Lead
By mid-2025, budget apparel chains such as Zudio and Reliance Trends have accelerated a marked shift in shopping habits across India’s smaller towns, offering branded looks at bazaar-comparable prices with a mall-style shopping experience. Shoppers in places like Sangli now find kurtas, denim and accessories priced mostly between $4 and $15 under air-conditioned roofs and with modern retail services. Zudio’s expansion — from seven stores in 2018 to about 765 and revenues crossing $1bn by mid-2025 — contrasts sharply with older rivals and underlines a broader wallet-shift from unbranded bazaars to organised value retailers. The transformation has buoyed fast-fashion growth while raising fresh questions about local retailers and environmental sustainability.
Key Takeaways
- Zudio expanded from 7 stores in 2018 to roughly 765 by mid-2025, with revenues rising from $12m to over $1bn in that period.
- Most items at these budget chains are priced between $4 and $15, making branded clothing accessible to tier-2 and tier-3 town shoppers.
- Zudio claims inventory turnaround times near 15 days, versus 45–60 days for many rivals — a key driver of frequent store visits.
- Trends and Zudio are shifting customer spending away from unbranded street bazaars to organised retail, a pattern analysts call a ‘wallet-shift’ rather than a clear increase in total consumption.
- India’s apparel market is estimated at $70bn–$100bn, with per-capita spend still below peers; expected healthy growth would be 12–15% in strong years but recent growth has been sub-10%.
- Online aggregators such as Meesho, growing at roughly 35–40% year-on-year, add competitive pressure to local shops alongside brick-and-mortar budget brands.

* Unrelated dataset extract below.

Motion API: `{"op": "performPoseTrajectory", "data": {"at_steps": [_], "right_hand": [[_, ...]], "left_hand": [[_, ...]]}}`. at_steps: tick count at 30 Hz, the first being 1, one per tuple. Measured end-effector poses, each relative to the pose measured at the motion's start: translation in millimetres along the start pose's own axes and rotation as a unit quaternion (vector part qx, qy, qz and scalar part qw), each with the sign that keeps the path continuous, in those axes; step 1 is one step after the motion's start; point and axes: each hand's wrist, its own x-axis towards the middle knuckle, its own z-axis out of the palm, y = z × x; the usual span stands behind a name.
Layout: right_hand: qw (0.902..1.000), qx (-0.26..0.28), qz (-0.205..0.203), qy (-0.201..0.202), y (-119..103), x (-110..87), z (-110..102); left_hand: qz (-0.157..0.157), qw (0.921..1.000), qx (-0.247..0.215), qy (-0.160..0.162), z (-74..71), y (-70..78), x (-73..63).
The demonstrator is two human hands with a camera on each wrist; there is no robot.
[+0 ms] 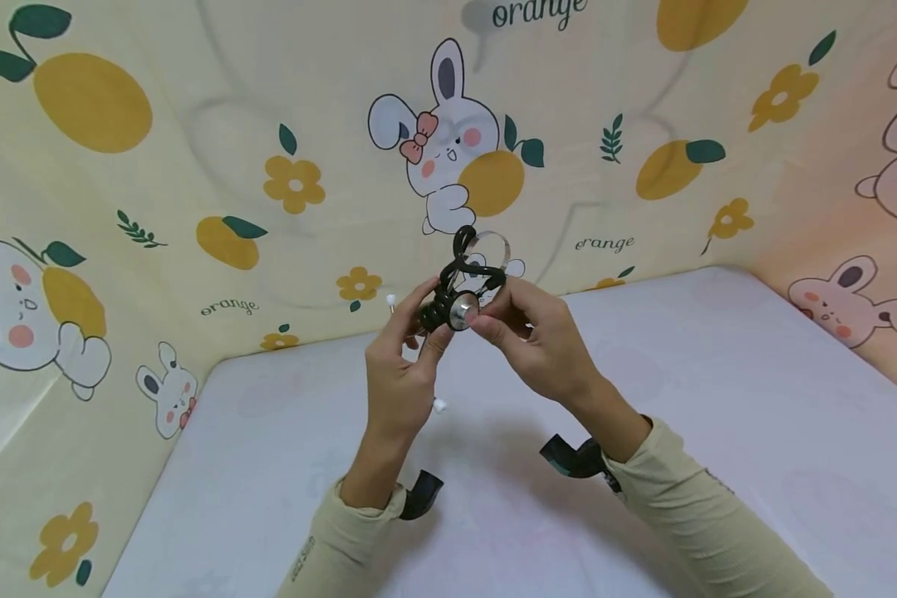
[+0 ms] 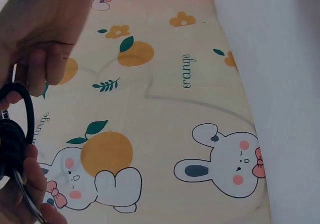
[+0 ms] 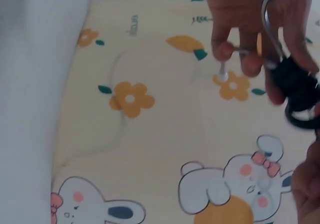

- The rise of low-cost fast-fashion amplifies environmental concerns: textiles are a leading source of dry municipal solid waste in India and global recycling into new garments remains extremely low.
Background
India’s retail landscape has historically relied on unbranded, informal markets and high-street family shops for everyday clothing. Over recent years, rising aspirations among value-conscious consumers — especially younger shoppers in tier-2 and tier-3 towns — have increased demand for contemporary styles at low prices. Large conglomerates and retail chains have seized the opportunity to bring branded, organised retail to places that previously had limited modern retail presence.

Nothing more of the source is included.